WHAT YOU ARE ASKED TO DO >> Could you state how many lines of the material hold "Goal"? Include nothing beyond the number.

DATA PROVIDED >>
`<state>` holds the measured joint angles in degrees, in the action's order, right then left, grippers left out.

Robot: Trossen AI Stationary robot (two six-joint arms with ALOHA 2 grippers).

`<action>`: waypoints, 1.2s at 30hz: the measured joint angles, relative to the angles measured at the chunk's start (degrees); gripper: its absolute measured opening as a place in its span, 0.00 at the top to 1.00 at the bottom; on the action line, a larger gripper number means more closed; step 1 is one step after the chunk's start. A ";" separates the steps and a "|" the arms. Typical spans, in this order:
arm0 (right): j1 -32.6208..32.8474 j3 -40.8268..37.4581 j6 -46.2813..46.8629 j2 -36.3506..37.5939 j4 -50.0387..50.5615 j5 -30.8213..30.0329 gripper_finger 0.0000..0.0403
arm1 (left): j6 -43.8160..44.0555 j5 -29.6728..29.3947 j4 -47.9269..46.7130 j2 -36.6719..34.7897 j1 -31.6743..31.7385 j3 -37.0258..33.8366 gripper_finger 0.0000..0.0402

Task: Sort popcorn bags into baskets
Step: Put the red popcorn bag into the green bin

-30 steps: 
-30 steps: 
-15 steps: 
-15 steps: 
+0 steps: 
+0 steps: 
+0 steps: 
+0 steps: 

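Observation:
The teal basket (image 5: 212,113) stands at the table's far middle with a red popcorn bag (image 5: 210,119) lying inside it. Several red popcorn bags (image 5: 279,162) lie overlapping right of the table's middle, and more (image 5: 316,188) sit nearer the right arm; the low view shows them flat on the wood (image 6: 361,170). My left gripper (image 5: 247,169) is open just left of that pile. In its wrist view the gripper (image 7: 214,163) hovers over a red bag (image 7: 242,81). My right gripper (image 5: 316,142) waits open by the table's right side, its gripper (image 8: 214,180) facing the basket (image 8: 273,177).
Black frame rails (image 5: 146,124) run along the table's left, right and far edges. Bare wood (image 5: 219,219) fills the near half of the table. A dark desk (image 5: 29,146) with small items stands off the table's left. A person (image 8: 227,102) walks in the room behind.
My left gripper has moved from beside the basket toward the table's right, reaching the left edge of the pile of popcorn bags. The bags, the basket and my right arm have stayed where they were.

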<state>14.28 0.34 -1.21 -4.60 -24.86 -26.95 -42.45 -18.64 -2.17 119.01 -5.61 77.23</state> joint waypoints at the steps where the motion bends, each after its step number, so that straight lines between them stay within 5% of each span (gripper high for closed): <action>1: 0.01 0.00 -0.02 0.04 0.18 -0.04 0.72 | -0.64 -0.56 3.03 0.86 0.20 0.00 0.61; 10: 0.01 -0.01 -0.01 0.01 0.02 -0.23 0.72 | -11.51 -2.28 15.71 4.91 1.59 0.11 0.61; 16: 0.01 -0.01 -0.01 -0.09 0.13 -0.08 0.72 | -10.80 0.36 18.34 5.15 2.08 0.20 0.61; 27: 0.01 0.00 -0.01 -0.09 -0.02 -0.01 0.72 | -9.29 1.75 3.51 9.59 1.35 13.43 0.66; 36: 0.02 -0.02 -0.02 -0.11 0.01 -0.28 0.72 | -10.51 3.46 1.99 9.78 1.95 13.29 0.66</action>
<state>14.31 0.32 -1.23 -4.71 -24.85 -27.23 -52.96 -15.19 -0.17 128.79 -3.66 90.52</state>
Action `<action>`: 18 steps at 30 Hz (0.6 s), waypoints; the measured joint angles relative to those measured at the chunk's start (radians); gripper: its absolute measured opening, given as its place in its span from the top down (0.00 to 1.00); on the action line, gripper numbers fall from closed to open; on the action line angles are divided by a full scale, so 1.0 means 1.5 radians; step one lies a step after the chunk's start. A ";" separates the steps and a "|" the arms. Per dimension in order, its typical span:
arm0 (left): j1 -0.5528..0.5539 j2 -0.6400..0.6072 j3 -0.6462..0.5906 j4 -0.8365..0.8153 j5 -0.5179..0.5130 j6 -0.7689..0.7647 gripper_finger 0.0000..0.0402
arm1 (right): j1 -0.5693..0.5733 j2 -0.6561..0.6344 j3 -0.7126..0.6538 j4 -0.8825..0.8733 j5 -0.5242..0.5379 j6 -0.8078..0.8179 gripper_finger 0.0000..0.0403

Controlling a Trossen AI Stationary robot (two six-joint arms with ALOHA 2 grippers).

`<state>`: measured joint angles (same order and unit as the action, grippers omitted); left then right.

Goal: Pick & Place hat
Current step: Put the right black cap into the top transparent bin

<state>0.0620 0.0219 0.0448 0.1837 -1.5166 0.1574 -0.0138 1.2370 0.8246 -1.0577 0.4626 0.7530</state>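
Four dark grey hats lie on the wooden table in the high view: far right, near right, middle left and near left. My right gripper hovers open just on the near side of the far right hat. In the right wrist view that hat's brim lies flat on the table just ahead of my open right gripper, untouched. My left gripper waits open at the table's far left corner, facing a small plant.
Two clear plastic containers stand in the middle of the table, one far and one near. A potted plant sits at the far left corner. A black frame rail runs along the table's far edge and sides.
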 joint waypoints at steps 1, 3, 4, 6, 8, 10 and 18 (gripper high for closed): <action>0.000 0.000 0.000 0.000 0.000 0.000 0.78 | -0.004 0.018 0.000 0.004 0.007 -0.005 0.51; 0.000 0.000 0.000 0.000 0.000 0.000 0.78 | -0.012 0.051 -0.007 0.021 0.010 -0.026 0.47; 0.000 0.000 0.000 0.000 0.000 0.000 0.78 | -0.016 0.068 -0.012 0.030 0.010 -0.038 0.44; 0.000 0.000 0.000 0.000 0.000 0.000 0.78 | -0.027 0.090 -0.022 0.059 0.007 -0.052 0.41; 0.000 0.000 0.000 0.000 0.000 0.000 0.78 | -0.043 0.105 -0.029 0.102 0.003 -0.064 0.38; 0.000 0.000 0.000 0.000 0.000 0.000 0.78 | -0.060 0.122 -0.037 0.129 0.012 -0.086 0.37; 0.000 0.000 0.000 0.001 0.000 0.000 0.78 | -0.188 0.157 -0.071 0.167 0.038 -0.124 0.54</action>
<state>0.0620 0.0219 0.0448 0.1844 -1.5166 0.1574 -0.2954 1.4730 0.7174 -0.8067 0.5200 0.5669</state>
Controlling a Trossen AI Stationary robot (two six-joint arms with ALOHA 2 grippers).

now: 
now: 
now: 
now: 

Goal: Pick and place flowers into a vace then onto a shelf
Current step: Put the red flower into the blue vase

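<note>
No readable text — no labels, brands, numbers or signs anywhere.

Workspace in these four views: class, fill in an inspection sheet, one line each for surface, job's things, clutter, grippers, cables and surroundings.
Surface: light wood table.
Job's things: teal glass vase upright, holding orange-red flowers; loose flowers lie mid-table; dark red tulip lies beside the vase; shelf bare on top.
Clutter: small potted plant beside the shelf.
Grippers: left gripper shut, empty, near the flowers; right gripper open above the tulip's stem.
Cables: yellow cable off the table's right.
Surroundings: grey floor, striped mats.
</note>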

ANSWER TO THE PROBLEM >> 2